Lions are widely reputed to be the only truly social big cat, but you’d be forgiven for questioning the traditional wisdom of this sentiment after observing cheetahs in the field for any length of time, writes Mark Smeltz
Three days into my latest safari in Kenya’s Maasai Mara National Reserve, I’d already enjoyed quite a show. I scored front-row seats to a sparring match between two Thomson’s gazelles clashing over territory, watched as a clan of hyenas played keep-away with a day-old wildebeest kill, and marvelled as a lilac-breasted roller landed amongst a cluster termites and feasted to its heart’s content.
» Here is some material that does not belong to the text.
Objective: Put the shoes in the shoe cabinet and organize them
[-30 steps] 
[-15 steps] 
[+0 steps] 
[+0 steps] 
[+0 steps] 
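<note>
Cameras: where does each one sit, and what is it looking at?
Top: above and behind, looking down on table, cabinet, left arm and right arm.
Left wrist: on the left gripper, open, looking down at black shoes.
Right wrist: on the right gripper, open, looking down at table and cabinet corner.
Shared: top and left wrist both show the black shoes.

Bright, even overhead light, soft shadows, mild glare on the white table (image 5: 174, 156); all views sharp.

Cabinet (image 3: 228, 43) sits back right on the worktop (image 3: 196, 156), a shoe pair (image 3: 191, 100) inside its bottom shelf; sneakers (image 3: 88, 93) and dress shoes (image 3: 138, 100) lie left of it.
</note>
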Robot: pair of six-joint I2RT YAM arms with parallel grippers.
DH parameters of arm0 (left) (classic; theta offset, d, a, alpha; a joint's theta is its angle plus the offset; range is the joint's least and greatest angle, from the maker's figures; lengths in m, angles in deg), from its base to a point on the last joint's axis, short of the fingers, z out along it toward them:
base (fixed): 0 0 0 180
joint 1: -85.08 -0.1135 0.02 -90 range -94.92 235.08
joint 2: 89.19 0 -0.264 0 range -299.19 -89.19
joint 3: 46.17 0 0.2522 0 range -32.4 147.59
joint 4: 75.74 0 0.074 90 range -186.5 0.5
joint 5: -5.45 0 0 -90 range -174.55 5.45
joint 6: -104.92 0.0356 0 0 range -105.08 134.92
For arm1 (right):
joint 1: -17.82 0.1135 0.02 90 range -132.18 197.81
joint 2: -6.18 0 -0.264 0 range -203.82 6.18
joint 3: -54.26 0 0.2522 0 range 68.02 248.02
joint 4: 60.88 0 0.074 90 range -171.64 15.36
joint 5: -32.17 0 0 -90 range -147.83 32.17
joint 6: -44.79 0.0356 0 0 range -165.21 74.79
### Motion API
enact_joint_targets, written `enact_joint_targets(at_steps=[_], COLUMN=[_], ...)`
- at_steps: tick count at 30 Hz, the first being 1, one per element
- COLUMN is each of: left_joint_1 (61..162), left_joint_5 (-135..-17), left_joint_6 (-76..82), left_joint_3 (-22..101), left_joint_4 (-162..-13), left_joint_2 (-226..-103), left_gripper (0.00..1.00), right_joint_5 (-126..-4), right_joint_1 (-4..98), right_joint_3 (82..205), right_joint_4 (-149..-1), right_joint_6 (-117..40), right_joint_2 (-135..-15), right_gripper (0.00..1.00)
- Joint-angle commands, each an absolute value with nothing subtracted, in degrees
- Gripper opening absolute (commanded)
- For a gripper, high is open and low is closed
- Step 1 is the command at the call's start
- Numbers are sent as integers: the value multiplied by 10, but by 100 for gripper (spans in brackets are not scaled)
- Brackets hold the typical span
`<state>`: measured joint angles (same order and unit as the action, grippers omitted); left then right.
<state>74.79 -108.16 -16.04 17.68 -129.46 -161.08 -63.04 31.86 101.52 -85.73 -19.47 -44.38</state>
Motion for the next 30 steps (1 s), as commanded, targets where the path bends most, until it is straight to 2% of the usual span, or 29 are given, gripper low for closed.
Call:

But the Mara always delivers in spades, and it had another surprise in store. As the sun reached its zenith, we discovered a sprawl of golden-coated forms lying prone under the boughs of a blackwood. These shapes soon resolved into the unmistakable figures of five individual cheetahs. Cat rested upon cat; tails flicked and ears twitched; spots mingled together to weave a contiguous tapestry of tawny fur. Although they weren’t exactly living up to their reputation—in fact, they were reclined in various states of repose ranging from the simply indolent to the unequivocally comatose—there was no doubt about it: these cheetahs represented the Mara’s famous Fast Five coalition.
Lions are widely reputed to be the only truly social big cat, but you’d be forgiven for questioning the traditional wisdom of this sentiment after observing cheetahs in the field for any length of time. Spending the afternoon with the Fast Five, I certainly developed doubts of my own. I watched as one cheetah or another periodically roused itself, only to collapse into sleep next to another member of the coalition. The cats were seeking physical contact with each other: an unmistakable hallmark of social bonding. But why has this social behaviour of the cheetah gone under-reported?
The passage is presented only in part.